Dans ce contexte nouveau, comment se déroule la journée d’un festivalier ? Si vous êtes assidu aux projections, ça peut commencer dès 8h30. Ou plus exactement à l’heure d’arrivée indiquée sur votre ticket pdf, le temps de vérifier celui-ci puis de subir la fouille toujours bien en vigueur en raison du plan « vigipirate ».

Ensuite, les projections s’enchaînent les unes aux autres en fonction de vos réservations en ligne. Sans oublier interviews et conférences de presse qu’il faut caser entre deux projections… au risque d’arriver en retard à celles-ci. Cela dit, il vous est toujours loisible d’annuler une réservation au plus tard quatre heures à l’avance. Et toujours en ligne. Mais pour récupérer ensuite le film que vous aviez coché, bon amusement. A moins de saisir une séance de rattrapage dans un petit cinéma loin du Palais. Pas simple à orchestrer tout cela. Sans parler des papiers à écrire… quand l’inspiration est là ! Voilà pourquoi le festivalier est souvent traité de râleur-né !

Depuis l’édition 2019 du Festival, la presse ne voit plus les films du jour en compétition avant tout le monde. Des critiques négatives diffusées avant la célèbre montée des marches risquaient de plomber l’ambiance supposée festive ou priver l’équipe des films des applaudissements nourris de plus de 2.000 spectateurs à leur entrée dans le Grand Théâtre Lumière. Alors la presse visionne le film en même temps, dans une autre salle. Et donc en soirée. Et comme il y a deux à trois films par jour en compétition, il n’est pas rare de sortir d’une dernière projection aux alentours de minuit.

Ce sont les responsables Horeca de Cannes qui font grise mine : ces journalistes en salle le soir, ça fait autant de couverts en moins à servir. On ne peut pas satisfaire tout le monde, c’est clair. Quant aux festivaliers accrédités presse, la carte d’accréditation pendue autour du cou même pour aller à la boulangerie ou au super marché (« pour ne pas l’oublier quand on va au Palais par après » assurent-ils), ils ne viennent pas à Cannes pour bien manger mais pour dévorer des films !

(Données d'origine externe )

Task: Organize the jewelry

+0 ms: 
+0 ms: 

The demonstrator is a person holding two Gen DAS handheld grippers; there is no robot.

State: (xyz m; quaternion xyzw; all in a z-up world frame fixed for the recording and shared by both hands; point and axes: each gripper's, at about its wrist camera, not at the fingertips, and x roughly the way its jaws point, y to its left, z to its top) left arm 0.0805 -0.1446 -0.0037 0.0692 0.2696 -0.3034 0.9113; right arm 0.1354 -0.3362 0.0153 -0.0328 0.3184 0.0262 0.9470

Dernière particularité de cet an 1 du Festival de Cannes post-Covid : au troisième étage du Palais, les journalistes ne disposent plus de leurs légendaires casiers où les attendait documentation sur les films et communications officielles. Pour raison écologique (consommation abusive de papier souvent très vite abandonné un peu n’importe où), ces casiers ont été supprimés. Les infos, c’est plus que jamais sur le web qu’il faut aller les chercher.

Revers de cette pratique : on a perdu ce moment précieux où, après une projection, on se retrouvaient aux casiers pour échanger nos avis sur les films visionnés et refaire le monde… du cinéma. Et surtout, il est devenu totalement impossible de couvrir un tel Festival sans être connecté en permanence à son ordi et à son smartphone. Signe des temps probablement irréversible.